Hey Funky how much for your girlfriend?


----------



## funkysnair

meanman said:


> Hey Funky how much for your girlfriend?



get your own fatty


----------



## Mitch?

funkysnair said:


> get your own fatty



she's fat?

lemme fix it.
get your own, fatty.


----------



## funkysnair

Mitch? said:


> she's fat?
> 
> lemme fix it.
> get your own, fatty.



hey mitch, you will be found floating in a puddle if you keep with the attitude


----------



## Rawlaw

Can you give us a pic of the moniter? What is the specs? Any dead pixels, scratches etc. How much would you be selling them for?


----------



## bomberboysk

Rawlaw said:


> Can you give us a pic of the moniter? What is the specs? Any dead pixels, scratches etc. How much would you be selling them for?



I think he's keepin the monitor...


----------



## zer0_c00l

i wouldnt mind having the ram cooler. anyone ask for it yet? how much? i gotta keep them cool while running pi with:gun: mitch? :good:


----------



## Aastii

zer0_c00l said:


> i wouldnt mind having the ram cooler. anyone ask for it yet? how much? i gotta keep them cool while running pi with:gun: mitch? :good:



you do realise it is sold


----------



## funkysnair

yeh its sold, im already 3/4 way through my i7 build now lol


----------



## Aastii

funkysnair said:


> yeh its sold, im already 3/4 way through my i7 build now lol



that looks sweet


----------



## bomberboysk

funkysnair said:


> yeh its sold, im already 3/4 way through my i7 build now lol



Slick cover on the pump:good: What kinda case is that?


----------



## just a noob

antec 1200


----------



## bomberboysk

just a noob said:


> antec 1200



Really?I was thinking that but doesnt the twelve hundred have two 120mm fans in the rear...? Looks like it only has one from the view


----------



## just a noob

two, look closely


----------



## funkysnair

yeh its the 1200...

i have just removed one of the fans to fit the huge resivour in the case, i am looking into the idea of mounting it out back as high as i can and keep the 2 rear fans...

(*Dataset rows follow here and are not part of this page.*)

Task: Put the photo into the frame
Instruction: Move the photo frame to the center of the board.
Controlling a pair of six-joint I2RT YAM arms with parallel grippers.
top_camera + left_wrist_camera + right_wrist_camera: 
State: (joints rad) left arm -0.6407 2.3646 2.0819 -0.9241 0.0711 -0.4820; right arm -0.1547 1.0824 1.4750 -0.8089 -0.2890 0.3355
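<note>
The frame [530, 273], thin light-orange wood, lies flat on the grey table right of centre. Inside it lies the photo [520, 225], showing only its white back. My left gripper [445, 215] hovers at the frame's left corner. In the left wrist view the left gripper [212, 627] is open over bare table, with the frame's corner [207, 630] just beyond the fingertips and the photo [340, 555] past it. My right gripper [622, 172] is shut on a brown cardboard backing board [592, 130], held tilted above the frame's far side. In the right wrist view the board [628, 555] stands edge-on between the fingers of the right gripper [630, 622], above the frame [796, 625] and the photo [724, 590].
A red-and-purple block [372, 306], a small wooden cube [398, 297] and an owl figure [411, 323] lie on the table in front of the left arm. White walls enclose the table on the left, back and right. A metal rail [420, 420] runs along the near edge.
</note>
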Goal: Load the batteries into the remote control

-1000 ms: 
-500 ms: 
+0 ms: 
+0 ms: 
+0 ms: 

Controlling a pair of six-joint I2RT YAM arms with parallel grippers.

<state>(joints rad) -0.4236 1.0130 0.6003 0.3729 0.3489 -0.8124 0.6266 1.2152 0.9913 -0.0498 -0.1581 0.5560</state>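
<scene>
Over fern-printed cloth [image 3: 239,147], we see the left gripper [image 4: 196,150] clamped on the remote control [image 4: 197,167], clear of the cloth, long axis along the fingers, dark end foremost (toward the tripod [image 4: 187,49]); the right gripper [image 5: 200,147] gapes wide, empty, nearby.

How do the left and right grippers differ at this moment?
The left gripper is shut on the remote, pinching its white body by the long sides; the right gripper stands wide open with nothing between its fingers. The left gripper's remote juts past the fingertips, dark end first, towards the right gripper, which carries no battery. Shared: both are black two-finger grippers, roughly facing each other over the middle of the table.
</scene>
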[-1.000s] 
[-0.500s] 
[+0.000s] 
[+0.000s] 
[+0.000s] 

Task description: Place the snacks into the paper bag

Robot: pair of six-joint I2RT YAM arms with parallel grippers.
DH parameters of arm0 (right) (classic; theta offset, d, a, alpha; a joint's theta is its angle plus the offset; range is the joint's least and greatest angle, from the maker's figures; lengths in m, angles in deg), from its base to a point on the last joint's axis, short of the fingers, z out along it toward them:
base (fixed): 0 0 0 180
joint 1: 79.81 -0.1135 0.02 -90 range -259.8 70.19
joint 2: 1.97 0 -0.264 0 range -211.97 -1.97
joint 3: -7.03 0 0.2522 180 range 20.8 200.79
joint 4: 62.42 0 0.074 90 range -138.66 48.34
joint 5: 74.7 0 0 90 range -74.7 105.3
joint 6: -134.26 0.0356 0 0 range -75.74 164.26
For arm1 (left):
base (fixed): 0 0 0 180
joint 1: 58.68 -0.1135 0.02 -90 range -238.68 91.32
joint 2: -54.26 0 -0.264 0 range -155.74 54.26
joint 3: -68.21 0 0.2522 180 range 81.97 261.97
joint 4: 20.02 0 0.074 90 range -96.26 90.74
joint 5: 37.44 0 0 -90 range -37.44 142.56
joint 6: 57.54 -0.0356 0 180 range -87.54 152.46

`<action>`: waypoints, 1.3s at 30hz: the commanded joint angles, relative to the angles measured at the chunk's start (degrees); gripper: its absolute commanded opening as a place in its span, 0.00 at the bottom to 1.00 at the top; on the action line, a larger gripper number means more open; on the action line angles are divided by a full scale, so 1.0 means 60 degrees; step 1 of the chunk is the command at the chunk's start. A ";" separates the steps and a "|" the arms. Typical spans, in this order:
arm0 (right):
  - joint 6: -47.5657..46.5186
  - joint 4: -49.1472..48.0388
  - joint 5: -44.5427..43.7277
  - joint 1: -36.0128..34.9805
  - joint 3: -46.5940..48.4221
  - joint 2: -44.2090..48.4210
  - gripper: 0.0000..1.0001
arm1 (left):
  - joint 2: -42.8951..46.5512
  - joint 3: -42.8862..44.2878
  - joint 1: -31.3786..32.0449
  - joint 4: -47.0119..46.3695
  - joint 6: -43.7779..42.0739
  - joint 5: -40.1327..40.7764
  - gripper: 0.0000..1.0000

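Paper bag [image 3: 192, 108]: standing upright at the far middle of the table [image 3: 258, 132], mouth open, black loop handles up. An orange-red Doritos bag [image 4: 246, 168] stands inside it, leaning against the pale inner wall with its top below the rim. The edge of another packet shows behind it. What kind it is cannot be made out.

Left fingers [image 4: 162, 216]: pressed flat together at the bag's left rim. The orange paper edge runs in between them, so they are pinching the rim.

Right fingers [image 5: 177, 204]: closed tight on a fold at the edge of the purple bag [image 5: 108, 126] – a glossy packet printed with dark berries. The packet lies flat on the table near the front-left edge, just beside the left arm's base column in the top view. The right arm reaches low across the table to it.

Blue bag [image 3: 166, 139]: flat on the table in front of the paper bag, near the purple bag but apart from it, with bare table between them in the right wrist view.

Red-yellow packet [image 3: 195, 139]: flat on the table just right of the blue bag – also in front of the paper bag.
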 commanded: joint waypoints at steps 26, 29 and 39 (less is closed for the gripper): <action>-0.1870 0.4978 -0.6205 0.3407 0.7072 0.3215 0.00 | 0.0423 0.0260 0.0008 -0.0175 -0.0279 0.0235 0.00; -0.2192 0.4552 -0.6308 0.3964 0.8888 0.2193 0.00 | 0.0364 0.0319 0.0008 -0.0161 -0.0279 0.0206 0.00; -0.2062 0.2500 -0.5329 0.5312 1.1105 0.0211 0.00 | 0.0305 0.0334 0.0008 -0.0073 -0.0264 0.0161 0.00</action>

its all up in the air, but thanx for the nice comments


----------



## Shane

Looking great so far Funky,Love the white tubing.

What gpus are you going with again?


----------



## just a noob

what res is that anyway, is it the ek250, or the ek400?(i'm looking into a mountain mods with two ek 400's lol)


----------



## Aastii

aah man what i wouldn't give for one of those cases, so cool!!

And not to be a kill joy or anything, but maybbe change topic area  ?


----------



## funkysnair

i am starting a new thread!!!

i am having internet issues so i cant upload any pics at the moment


----------